王秀娟沉默良久,說:“你既然覺得自己的命是我救的,想報答我,那你就好好活下去,把你爹娘一家人的那份兒都活下來,對于我來說,這就是報答我了,知道嗎?”
賀老六擦了擦鼻涕,“好!我聽大娘的,你讓我怎麽做我就怎麽做!我賀老六一定會好好活着,活得長長久久,把我爹娘那份都活下去。
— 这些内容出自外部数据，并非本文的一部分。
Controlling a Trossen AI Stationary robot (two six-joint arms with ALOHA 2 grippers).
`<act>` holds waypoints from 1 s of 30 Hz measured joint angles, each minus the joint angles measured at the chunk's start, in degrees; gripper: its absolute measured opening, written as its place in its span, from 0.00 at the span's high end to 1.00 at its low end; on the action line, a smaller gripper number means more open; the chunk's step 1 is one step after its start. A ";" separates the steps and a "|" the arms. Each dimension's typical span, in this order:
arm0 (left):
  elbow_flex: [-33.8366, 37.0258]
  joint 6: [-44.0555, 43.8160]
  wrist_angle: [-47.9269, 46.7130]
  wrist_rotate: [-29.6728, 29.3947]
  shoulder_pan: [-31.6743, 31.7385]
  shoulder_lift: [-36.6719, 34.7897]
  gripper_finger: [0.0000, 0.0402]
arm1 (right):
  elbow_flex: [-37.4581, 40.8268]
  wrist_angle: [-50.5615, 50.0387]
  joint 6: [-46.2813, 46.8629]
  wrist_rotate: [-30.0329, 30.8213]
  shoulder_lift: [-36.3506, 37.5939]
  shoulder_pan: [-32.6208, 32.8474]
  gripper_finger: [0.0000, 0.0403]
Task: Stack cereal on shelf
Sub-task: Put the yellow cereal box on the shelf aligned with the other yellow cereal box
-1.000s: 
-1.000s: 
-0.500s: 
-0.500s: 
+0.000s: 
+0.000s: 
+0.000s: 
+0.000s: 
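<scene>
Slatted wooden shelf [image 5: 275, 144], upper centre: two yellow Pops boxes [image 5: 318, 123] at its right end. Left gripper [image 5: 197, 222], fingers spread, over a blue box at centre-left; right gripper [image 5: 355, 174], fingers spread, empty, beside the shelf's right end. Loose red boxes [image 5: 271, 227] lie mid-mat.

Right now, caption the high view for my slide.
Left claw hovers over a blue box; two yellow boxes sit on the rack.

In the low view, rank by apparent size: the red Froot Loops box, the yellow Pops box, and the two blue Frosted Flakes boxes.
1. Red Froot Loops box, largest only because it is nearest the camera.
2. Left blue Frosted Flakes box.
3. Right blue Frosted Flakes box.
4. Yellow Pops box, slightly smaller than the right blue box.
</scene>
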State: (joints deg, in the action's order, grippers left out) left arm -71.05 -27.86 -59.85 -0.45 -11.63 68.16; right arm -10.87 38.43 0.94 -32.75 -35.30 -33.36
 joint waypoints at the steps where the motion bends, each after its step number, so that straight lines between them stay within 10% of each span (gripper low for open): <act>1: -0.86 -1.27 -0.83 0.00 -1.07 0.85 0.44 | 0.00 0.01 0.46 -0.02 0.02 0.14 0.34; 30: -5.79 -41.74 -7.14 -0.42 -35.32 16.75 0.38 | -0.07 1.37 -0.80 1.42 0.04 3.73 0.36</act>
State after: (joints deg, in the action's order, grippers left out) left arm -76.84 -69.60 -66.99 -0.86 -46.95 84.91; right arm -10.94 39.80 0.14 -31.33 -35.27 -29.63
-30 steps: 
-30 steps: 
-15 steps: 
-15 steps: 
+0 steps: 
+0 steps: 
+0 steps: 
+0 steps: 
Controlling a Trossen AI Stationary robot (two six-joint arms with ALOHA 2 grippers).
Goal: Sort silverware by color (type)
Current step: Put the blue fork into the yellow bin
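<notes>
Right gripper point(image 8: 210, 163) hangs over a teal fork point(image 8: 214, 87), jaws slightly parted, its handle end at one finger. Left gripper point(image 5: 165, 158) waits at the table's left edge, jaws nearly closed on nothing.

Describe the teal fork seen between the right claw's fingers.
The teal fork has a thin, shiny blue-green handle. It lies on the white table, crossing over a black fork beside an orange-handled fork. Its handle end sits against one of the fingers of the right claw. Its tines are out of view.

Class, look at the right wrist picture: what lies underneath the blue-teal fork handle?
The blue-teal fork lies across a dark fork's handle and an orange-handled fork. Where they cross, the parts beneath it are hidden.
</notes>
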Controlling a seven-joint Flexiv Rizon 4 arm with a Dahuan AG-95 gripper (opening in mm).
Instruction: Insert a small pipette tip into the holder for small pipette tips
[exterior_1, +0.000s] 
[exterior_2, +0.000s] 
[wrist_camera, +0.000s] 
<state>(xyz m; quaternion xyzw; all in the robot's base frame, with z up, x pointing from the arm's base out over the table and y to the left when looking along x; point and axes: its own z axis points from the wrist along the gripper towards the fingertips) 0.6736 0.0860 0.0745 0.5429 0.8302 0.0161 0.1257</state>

”
周圍的人看着他們這一幕同樣心中感觸,有些人忍不住抹了抹眼淚。
誰也沒想到瘟疫既然真的能被治愈,又不是他們親眼所見的話,說破天了他們也不會相信。
可現在就發生在自己身上,他們能感覺到自己一天比一天好。
初時發現自己得了瘟疫,所有人都覺得天塌了,老天爺不給人活路,後來把他們分批管控後,他們以爲自己就要交代在這裏,會被燒死,沒想到還有人每天給他們送飯送藥,每天給他們宣傳說這個病一定能治好。
但所有人都不相信,雖然想不通爲什麽給他們浪費藥和浪費飯,但他們打從心裏不相信瘟疫能被治好。
後來王秀娟看不過去直接把所有人一通罵,罵的他們狗血淋頭,那時他們才覺得自己能活下去。
若是真的不想救他們,又何苦來罵他們?
雖然心裏還有一些懷疑,但所有人都開始積極配合治療,把每一天都當做最後一天來過,一輩子他們都沒吃過飽飯,沒想到得了瘟疫還能吃上飽飯。
後來身體越發好了,能感覺到自己身上的病越來越輕,對王秀娟的敬重與日俱增,可以說如今被王秀娟救治的這些病人全都對她敬若神明。
若是有一個人敢說王秀娟半點壞話,他們都能撲上去把這人活活打死。
别說是這些病人,就是協同王秀娟幹活的那些士兵看着王秀娟的眼神都充滿了敬佩。
身先士卒,不怕被病人感染,嘴上罵的兇,實際上是菩薩心腸。
原本王秀娟帶出來的軍醫救活了軍中不少士兵,他們對王秀娟本來就天然帶有好感,經此一事後,王秀娟在他們心中的威望隻比常淵低一些,甚至就連甯長榮都比不上。
王秀娟在常淵治下的神醫名聲也越發響亮,就算是那些在城中沒被感染的老百姓,也自發的在自家給王秀娟豎牌祭拜。
看着周遭人淚眼朦胧,一臉動容的看着自己,王秀娟心裏非常感慨,這都是人命啊,這不是幾條,是幾百條,幾千條幾萬條人命啊。
如今除了那些年歲太小,以及年紀太大,感染疫病扛不過去死掉的老弱,大部分人都被救了回來,90%以上的瘟疫死亡率,在她王秀娟的管理下,雖然還是有傷亡,但也降到了10%以下。
雖然心有感傷,但王秀娟自問自己已經盡了全力。